> **PROBLEM STATEMENT**
With the string "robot" as the filter, copy each matching line from the records.

> **RECORDS SHOWN**
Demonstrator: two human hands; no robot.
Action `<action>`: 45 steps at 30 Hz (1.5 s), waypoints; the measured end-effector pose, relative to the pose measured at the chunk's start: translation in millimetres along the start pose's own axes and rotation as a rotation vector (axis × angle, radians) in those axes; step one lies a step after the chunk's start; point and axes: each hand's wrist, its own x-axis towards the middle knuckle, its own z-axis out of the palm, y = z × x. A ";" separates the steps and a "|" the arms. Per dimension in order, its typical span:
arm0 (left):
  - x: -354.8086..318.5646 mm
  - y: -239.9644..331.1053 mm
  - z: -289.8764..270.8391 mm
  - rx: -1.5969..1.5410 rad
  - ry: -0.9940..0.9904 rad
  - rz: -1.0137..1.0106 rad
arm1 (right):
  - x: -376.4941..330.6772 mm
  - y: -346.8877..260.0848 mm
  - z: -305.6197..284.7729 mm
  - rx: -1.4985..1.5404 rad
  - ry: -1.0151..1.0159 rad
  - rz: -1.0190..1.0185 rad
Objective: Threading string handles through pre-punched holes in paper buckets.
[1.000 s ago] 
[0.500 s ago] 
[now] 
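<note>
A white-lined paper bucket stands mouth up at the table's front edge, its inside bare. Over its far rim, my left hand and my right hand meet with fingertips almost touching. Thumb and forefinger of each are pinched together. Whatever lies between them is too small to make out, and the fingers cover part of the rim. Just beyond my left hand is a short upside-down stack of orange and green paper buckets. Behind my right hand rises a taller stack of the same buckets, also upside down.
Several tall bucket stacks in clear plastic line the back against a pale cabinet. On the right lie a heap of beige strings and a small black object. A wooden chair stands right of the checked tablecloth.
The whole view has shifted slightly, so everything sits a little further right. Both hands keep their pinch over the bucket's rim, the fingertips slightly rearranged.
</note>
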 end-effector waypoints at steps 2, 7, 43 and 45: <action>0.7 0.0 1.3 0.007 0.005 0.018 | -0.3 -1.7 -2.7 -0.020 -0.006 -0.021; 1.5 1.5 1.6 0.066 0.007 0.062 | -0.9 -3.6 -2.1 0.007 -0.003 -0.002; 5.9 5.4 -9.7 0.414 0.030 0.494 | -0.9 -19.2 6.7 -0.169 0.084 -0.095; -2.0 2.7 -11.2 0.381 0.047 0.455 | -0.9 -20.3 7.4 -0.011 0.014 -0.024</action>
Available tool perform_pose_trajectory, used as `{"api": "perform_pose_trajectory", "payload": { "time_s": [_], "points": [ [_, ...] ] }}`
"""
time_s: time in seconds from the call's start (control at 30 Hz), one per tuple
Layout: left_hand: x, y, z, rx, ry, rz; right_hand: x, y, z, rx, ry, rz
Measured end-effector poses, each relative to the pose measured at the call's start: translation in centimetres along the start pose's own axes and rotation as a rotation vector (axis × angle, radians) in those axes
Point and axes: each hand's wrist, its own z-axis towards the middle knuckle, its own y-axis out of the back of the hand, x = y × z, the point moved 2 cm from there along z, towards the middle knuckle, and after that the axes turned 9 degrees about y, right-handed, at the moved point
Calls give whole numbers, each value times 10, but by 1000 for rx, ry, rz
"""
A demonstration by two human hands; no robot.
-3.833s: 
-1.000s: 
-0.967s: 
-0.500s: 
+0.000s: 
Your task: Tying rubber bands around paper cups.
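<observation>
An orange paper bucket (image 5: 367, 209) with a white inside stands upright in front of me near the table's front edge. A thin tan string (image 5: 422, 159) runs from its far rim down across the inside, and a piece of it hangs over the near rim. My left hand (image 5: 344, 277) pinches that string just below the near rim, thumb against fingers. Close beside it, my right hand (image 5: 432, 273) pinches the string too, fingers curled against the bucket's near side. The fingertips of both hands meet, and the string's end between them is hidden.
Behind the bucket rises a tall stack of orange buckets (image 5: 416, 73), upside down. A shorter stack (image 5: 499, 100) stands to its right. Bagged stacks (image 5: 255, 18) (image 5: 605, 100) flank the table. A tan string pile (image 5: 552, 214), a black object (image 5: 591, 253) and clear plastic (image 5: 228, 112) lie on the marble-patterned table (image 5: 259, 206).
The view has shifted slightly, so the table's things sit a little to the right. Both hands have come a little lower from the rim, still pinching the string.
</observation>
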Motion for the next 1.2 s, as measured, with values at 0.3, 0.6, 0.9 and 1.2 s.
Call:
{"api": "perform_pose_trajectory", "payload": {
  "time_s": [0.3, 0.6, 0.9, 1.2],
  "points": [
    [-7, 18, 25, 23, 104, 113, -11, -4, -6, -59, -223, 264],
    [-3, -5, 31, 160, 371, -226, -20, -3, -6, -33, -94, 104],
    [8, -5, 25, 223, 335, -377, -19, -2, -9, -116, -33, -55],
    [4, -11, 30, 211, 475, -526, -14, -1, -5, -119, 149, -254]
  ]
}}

> **THE COMPLETED TASK**
Demonstrator: two human hands; no robot.
A demonstration by two human hands; no robot.

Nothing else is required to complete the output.